*Task directions*: The result should be the full listing copied exactly, with no pictures in it.

*Source material*:
________________________

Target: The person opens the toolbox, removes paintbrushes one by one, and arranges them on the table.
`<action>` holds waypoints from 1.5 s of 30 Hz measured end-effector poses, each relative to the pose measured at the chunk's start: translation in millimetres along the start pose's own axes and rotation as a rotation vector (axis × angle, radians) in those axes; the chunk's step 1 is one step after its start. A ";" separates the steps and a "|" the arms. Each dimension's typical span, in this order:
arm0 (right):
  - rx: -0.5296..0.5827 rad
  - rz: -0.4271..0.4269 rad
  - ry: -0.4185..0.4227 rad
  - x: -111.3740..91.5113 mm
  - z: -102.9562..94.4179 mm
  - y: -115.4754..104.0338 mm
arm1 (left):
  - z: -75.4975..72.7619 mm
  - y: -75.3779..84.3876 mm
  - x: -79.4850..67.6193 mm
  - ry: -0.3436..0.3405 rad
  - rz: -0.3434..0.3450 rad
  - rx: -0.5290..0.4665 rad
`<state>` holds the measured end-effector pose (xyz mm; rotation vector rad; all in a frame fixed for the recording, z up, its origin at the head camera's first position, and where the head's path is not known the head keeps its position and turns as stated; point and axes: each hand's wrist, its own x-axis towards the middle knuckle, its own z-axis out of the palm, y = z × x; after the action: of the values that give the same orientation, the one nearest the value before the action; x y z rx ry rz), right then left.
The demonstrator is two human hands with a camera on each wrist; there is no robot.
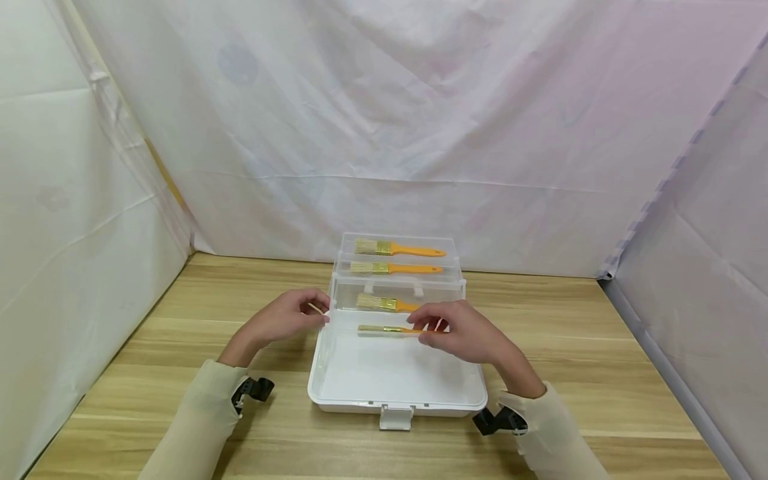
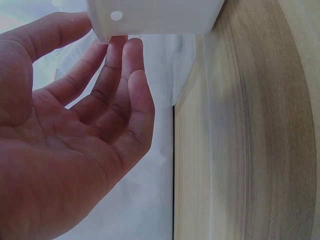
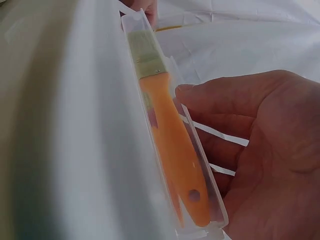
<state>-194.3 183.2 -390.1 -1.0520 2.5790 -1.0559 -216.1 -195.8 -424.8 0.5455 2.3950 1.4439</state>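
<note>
A white-bottomed toolbox stands with its clear stepped trays raised at the back. Several paintbrushes with orange handles lie across them: one at the top, one below it, and a thinner-looking one lowest. My left hand pinches the left edge of the tray section; in the left wrist view its thumb and fingertips meet at a white corner. My right hand grips the lower tray on the right, the thumb at its rim beside a wide paintbrush.
The toolbox sits on a wood-grain table, its latch hanging at the front. White cloth hangs behind and along both sides. Each wrist wears a small black camera.
</note>
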 end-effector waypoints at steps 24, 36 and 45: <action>-0.023 -0.001 0.080 0.5 2.1 -0.7 | 0.7 1.9 -0.3 0.002 0.018 -0.005; -0.006 0.017 0.123 -0.9 0.4 -0.7 | 1.5 1.5 -0.8 0.008 0.018 0.003; -0.014 0.042 0.174 -5.6 -3.4 -3.5 | 2.0 0.0 -0.5 0.009 0.027 0.016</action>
<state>-189.6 187.1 -385.8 -0.9427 2.7342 -1.1696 -214.8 -194.5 -425.6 0.5785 2.4174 1.4425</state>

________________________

*Problem solution*:
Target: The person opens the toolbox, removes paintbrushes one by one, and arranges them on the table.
`<action>` holds waypoints from 1.5 s of 30 Hz measured end-effector poses, each relative to the pose measured at the chunk's start: translation in millimetres along the start pose's own axes and rotation as a rotation vector (axis × angle, radians) in those axes; the chunk's step 1 is one step after its start. A ";" separates the steps and a "|" the arms. Each dimension's typical span, in this order:
arm0 (right):
  - rx: -0.5296..0.5827 rad
  - rz: -0.4271..0.4269 rad
  - ry: -0.4185..0.4227 rad
  - x: -111.3740..91.5113 mm
  - z: -102.9562..94.4179 mm
  - y: -115.4754..104.0338 mm
arm1 (left):
  - z: -75.4975..72.7619 mm
  - y: -75.3779..84.3876 mm
  - x: -79.4850..67.6193 mm
  - ry: -0.3436..0.3405 rad
  - rz: -0.3434..0.3450 rad
  - rx: -0.5290..0.4665 rad
`<state>` holds the measured end-effector pose (xyz mm; rotation vector rad; all in a frame fixed for the recording, z up, its origin at the head camera's first position, and where the head's path is not known the head keeps its position and turns as stated; point and axes: each hand's wrist, its own x-axis towards the middle knuckle, its own z-axis out of the palm, y = z × x; after the action: of the values that give the same orientation, the one nearest the value before the action; x y z rx ry rz), right then left.
The demonstrator is two human hands with a camera on each wrist; there is no robot.
<state>-194.3 183.2 -390.1 -1.0520 2.5790 -1.0559 -216.1 -195.8 -424.8 0.5455 2.3950 1.4439</state>
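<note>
A white-bottomed toolbox stands with its clear stepped trays raised at the back. Several paintbrushes with orange handles lie across them: one at the top, one below it, and a thinner-looking one lowest. My left hand pinches the left edge of the tray section; in the left wrist view its thumb and fingertips meet at a white corner. My right hand grips the lower tray on the right, the thumb at its rim beside a wide paintbrush.
The toolbox sits on a wood-grain table, its latch hanging at the front. White cloth hangs behind and along both sides. Each wrist wears a small black camera.
</note>
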 end-effector waypoints at steps 24, 36 and 45: <action>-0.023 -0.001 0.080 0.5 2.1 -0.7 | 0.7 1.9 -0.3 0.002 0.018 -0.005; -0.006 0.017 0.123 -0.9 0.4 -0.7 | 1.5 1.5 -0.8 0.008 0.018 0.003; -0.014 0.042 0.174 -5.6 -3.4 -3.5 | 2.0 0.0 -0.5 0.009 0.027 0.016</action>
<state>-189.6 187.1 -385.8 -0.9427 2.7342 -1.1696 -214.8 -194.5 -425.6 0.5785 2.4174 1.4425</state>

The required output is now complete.